EXERCISE DETAILS
Would you output the listing exactly, with every image omitted?
--------------------
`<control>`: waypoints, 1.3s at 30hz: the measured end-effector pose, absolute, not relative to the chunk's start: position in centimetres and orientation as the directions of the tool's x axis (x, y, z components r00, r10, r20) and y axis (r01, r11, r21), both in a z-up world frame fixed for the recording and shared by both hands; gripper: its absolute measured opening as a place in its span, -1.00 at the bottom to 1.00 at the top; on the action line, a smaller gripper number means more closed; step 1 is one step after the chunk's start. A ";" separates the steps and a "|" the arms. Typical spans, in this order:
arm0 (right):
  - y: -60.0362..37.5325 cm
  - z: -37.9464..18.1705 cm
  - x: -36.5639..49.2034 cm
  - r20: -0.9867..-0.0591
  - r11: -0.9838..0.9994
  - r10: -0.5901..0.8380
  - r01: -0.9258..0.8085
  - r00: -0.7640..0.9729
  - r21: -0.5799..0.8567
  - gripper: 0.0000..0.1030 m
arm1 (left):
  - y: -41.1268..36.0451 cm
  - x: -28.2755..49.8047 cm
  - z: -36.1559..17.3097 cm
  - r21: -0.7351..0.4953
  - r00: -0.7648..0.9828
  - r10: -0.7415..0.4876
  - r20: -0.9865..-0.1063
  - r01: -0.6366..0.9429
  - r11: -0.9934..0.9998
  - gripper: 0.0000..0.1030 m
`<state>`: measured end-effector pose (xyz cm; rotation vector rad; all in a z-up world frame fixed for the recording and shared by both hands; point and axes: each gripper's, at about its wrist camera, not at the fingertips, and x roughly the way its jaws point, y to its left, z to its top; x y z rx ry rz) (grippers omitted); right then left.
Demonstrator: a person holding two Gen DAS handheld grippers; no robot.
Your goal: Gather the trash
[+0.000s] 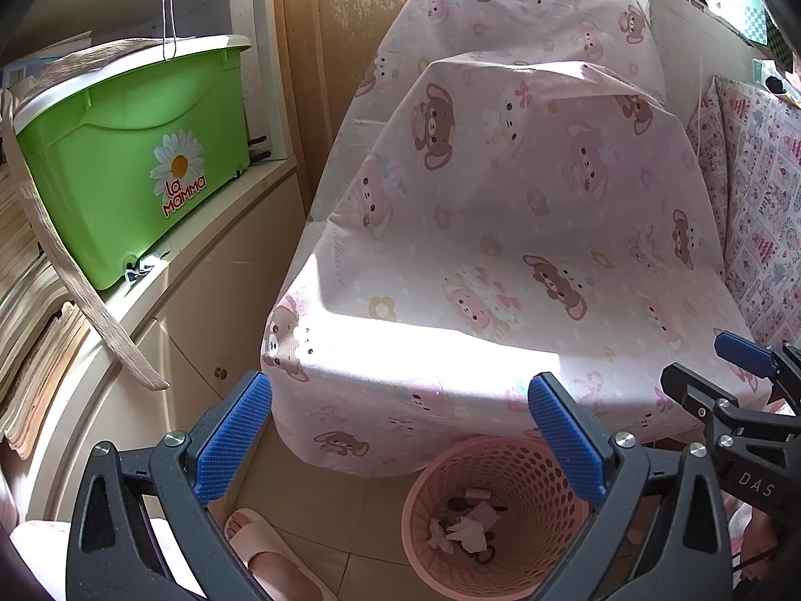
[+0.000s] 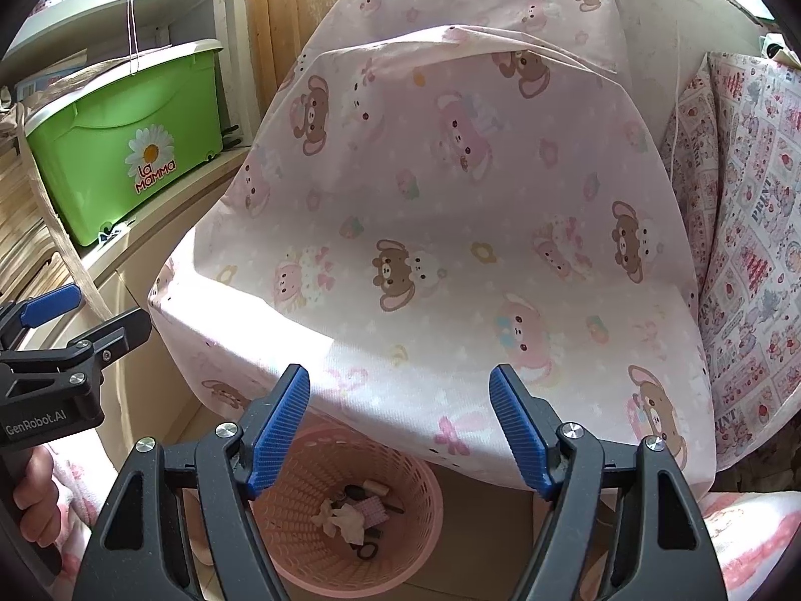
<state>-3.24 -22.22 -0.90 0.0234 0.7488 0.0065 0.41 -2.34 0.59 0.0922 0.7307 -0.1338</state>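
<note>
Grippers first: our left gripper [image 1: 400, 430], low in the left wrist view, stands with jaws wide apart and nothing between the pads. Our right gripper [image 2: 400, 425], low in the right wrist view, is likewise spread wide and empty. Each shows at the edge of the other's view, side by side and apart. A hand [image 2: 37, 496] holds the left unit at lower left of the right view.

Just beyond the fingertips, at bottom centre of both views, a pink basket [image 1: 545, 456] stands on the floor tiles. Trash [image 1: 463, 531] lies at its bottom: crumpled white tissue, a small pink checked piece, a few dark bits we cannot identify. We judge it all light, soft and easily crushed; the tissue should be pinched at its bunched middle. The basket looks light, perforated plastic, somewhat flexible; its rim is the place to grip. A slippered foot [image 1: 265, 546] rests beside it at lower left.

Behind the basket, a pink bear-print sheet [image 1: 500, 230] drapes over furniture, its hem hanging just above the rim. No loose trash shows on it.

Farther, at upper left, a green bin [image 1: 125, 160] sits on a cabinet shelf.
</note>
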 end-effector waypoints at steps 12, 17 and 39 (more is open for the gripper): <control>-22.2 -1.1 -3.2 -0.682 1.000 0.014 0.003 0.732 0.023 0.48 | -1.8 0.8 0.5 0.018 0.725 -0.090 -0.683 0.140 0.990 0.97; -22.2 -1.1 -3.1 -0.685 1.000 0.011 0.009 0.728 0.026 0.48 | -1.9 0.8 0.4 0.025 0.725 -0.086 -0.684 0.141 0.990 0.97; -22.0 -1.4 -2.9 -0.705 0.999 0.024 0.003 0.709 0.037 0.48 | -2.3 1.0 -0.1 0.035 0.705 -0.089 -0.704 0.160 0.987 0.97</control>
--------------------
REPLY TO THE EXERCISE
`<control>`: waypoints, 1.3s at 30hz: the measured end-effector pose, absolute, not relative to the chunk's start: position in centimetres and orientation as the directions of the tool's x axis (x, y, z components r00, r10, r20) and y axis (r01, r11, r21), both in a z-up world frame fixed for the recording and shared by both hands; gripper: its absolute measured opening as a place in its span, -1.00 at the bottom to 1.00 at the top; on the action line, a smaller gripper number means more closed; step 1 is one step after the chunk's start. A ";" separates the steps and a "|" the arms. Typical spans, in this order:
arm0 (right):
  - y: -60.0362..37.5325 cm
  - z: -37.9464..18.1705 cm
  - x: -36.5639..49.2034 cm
  - r20: -0.9867..-0.0591
  - r11: -0.9838..0.9994
  - r10: -0.5901..0.8380
  - r01: -0.9258..0.8085
  - r00: -0.7640..0.9729
  - r21: -0.5799..0.8567
  - gripper: 0.0000..0.1030 m
arm1 (left):
  - y: -41.1268..36.0451 cm
  - x: -28.2755..49.8047 cm
  - z: -36.1559..17.3097 cm
  - r21: -0.7351..0.4953
  - r00: -0.7648..0.9828
  - r10: -0.7415..0.4876
  - r20: -0.9865..-0.1063
  - r01: -0.6366..0.9429
  - r11: -0.9934..0.9998
  - gripper: 0.0000..0.1030 m
`<state>`: measured end-effector pose (xyz cm; rotation vector rad; all in a z-up world frame fixed for the recording and shared by both hands; point and axes: each gripper's, at about its wrist camera, not at the fingertips, and x roughly the way its jaws point, y to its left, z to its top; x y z rx ry rz) (grippers omitted); right then left.
Demonstrator: a person holding two Gen DAS handheld grippers; no robot.
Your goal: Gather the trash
[+0.000s] 
[+0.000s] 
<state>-3.24 -22.22 -0.90 0.0234 0.7488 0.0065 0.41 -2.34 0.59 0.0922 0.7307 -0.1338</state>
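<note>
Grippers first: our left gripper [image 1: 400, 430], low in the left wrist view, stands with jaws wide apart and nothing between the pads. Our right gripper [image 2: 400, 425], low in the right wrist view, is likewise spread wide and empty. Each shows at the edge of the other's view, side by side and apart. A hand [image 2: 37, 496] holds the left unit at lower left of the right view.

Just beyond the fingertips, at bottom centre of both views, a pink basket [image 1: 545, 456] stands on the floor tiles. Trash [image 1: 463, 531] lies at its bottom: crumpled white tissue, a small pink checked piece, a few dark bits we cannot identify. We judge it all light, soft and easily crushed; the tissue should be pinched at its bunched middle. The basket looks light, perforated plastic, somewhat flexible; its rim is the place to grip. A slippered foot [image 1: 265, 546] rests beside it at lower left.

Behind the basket, a pink bear-print sheet [image 1: 500, 230] drapes over furniture, its hem hanging just above the rim. No loose trash shows on it.

Farther, at upper left, a green bin [image 1: 125, 160] sits on a cabinet shelf.
</note>
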 end-effector waypoints at steps 12, 17 and 39 (more is open for the gripper): <control>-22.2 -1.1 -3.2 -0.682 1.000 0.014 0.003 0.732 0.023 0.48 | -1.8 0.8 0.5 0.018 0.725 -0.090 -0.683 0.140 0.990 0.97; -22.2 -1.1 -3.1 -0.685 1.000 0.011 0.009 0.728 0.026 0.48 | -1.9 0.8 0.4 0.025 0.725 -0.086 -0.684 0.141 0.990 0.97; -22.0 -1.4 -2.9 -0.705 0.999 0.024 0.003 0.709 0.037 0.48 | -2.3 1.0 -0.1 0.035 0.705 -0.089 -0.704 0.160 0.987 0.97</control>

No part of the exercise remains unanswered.